By Gavin Davids
Hospitality and manufacturing biggest growth sectors driving economy, says report
Bahrain’s economy is on target to reach four percent year on year growth for 2010, meeting analysts’ expectations, a report released by the Bahrain Economic Development Board has said.
Earlier in the year, analysts from Standard and Poor's and the IMF visited Bahrain and predicted that the near term outlook for the Gulf state would be favourable.
“Buoyed by the rebound in oil prices, the continuing recovery in the global economy and fiscal stimulus, growth is expected to accelerate from the three percent recorded in 2009 to four percent in 2010, and further to five percent in 2011,” the IMF said in a report it submitted after its visit.

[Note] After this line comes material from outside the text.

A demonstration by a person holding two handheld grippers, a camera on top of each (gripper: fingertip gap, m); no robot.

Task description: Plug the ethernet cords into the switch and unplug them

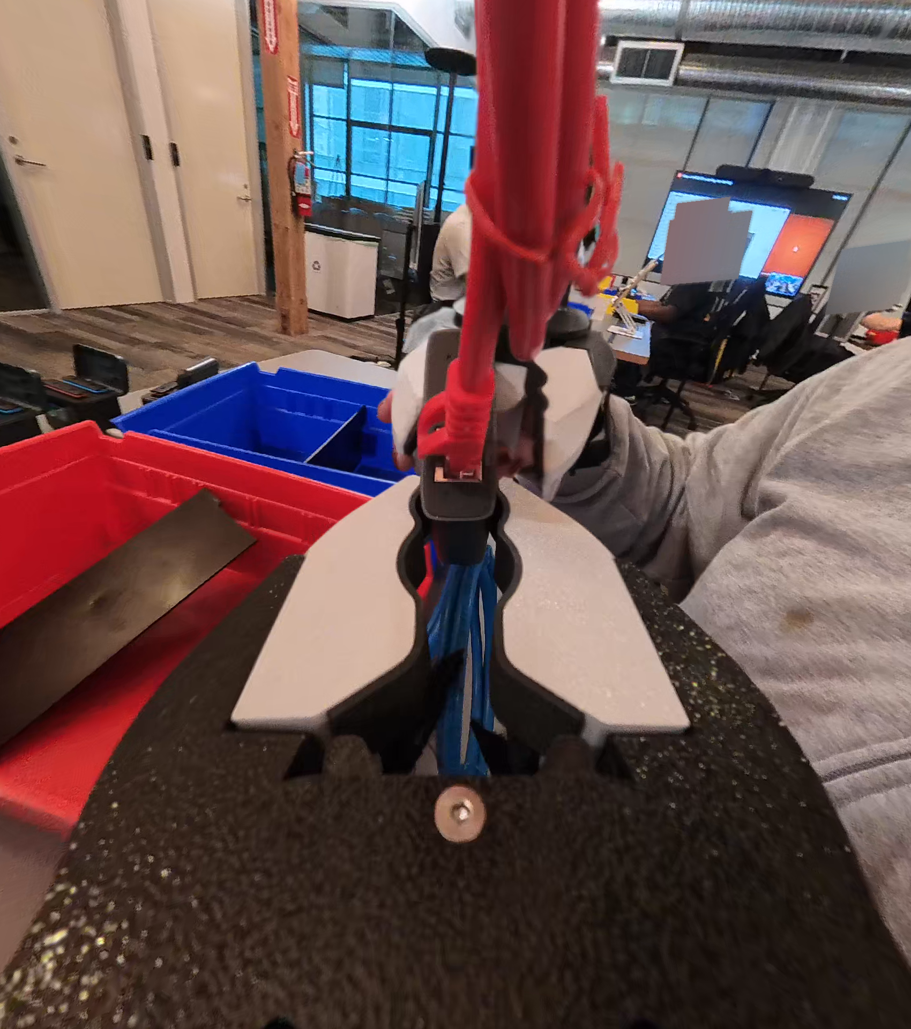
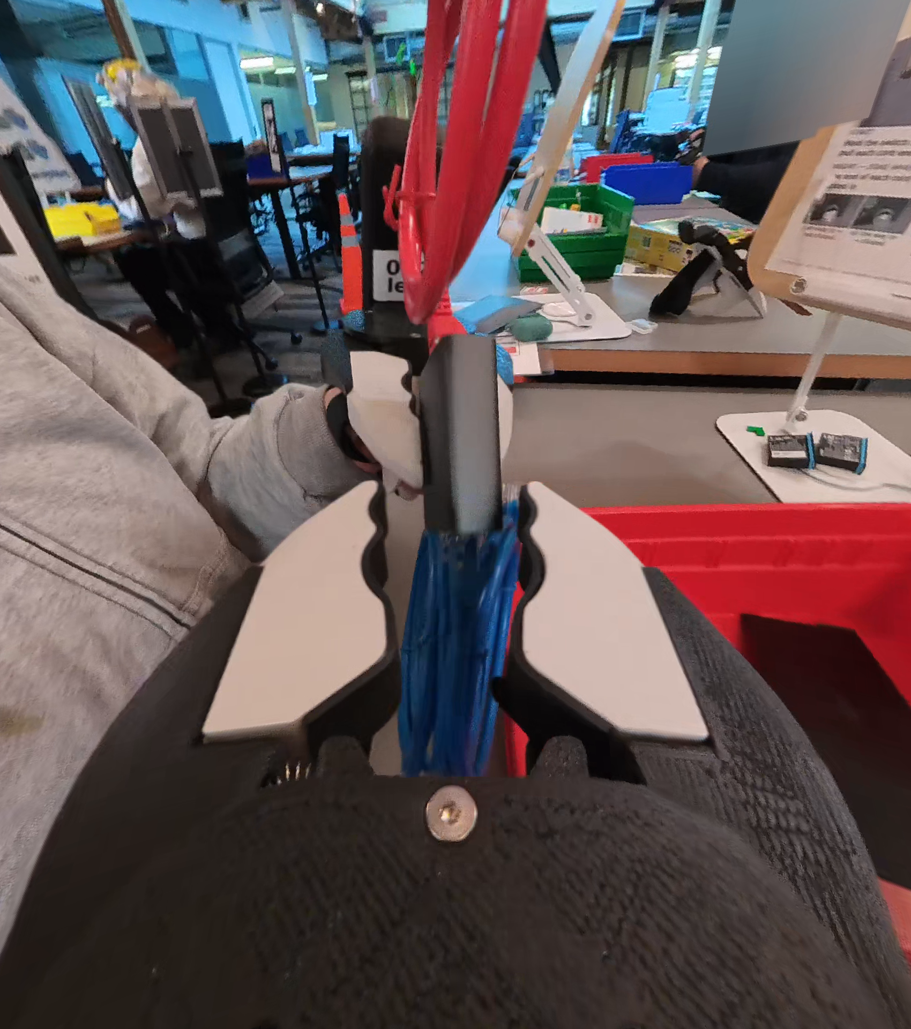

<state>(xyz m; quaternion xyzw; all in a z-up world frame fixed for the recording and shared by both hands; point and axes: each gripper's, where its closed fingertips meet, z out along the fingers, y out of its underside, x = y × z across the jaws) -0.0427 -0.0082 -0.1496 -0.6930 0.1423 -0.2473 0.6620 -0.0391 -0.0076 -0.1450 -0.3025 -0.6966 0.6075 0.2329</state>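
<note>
Left tongs (image 1: 459,501): clamped on the dark switch (image 1: 456,490), pads pressing both its sides.
Right tongs (image 2: 453,501): apart, around the low end of the switch (image 2: 461,434); gap on the left side, right pad near or touching the blue cord.
Switch: held up in the air, standing tall, right between both pairs of tongs.
Red cord (image 1: 456,429): plugged into the port just past the left tips, bundle (image 1: 520,167) going up out of view.
Blue cord (image 2: 453,640): hanging down from the low end of the switch, between the right fingers.
Red bin (image 1: 108,529): below and left of the left tongs, dark flat sheet (image 1: 86,612) inside.
Blue bin (image 1: 275,417): past the red one.
Done, likely: both cords in.
Left to do, likely: pulling both back out.
</note>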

The sectors that saw the biggest gains were hospitality, up fifteen percent, and manufacturing, which grew by eight percent. Financial corporations, transport and communication sectors each grew six percent, while construction and wholesale and retail trade inched up five percent respectively.
“We are delighted that to see that economic growth continues to meet our expectations, which illustrates the benefits of our tried and tested single regulator and the strength of our prudent, business friendly economic policies,” Sheikh Mohammed Bin Essa Al Khalifa, chief executive of the Bahrain EDB said in a statement.
In addition to the IMF report, Standard & Poor recently reaffirmed its ‘A’ rating for Bahrain’s sovereign debt, stating that it reflected the government’s net financial asset position, renewed development of its hydrocarbon resources and its strong international alliances.
“The CBB’s existing macro prudential tools have worked well in preventing excesses from building up in the domestic financial system and will continue to play a key role in insulating the economy from fluctuations in global capital markets,” the IMF report added.
EDB also said that it expects Bahrain’s workforce to grow by an average annual rate of 4.5 percent over the next decade, it said in its report, based on the expected growth of the working age population and an increased female participation in the workforce. This would provide a spur to the kingdom’s projected GDP figures, it added.
“With expected workforce growth of 4.5 percent and out per worker growth of one percent, the growth strategy projects annual average GDP growth of 5.5 percent over the decade,” the report said.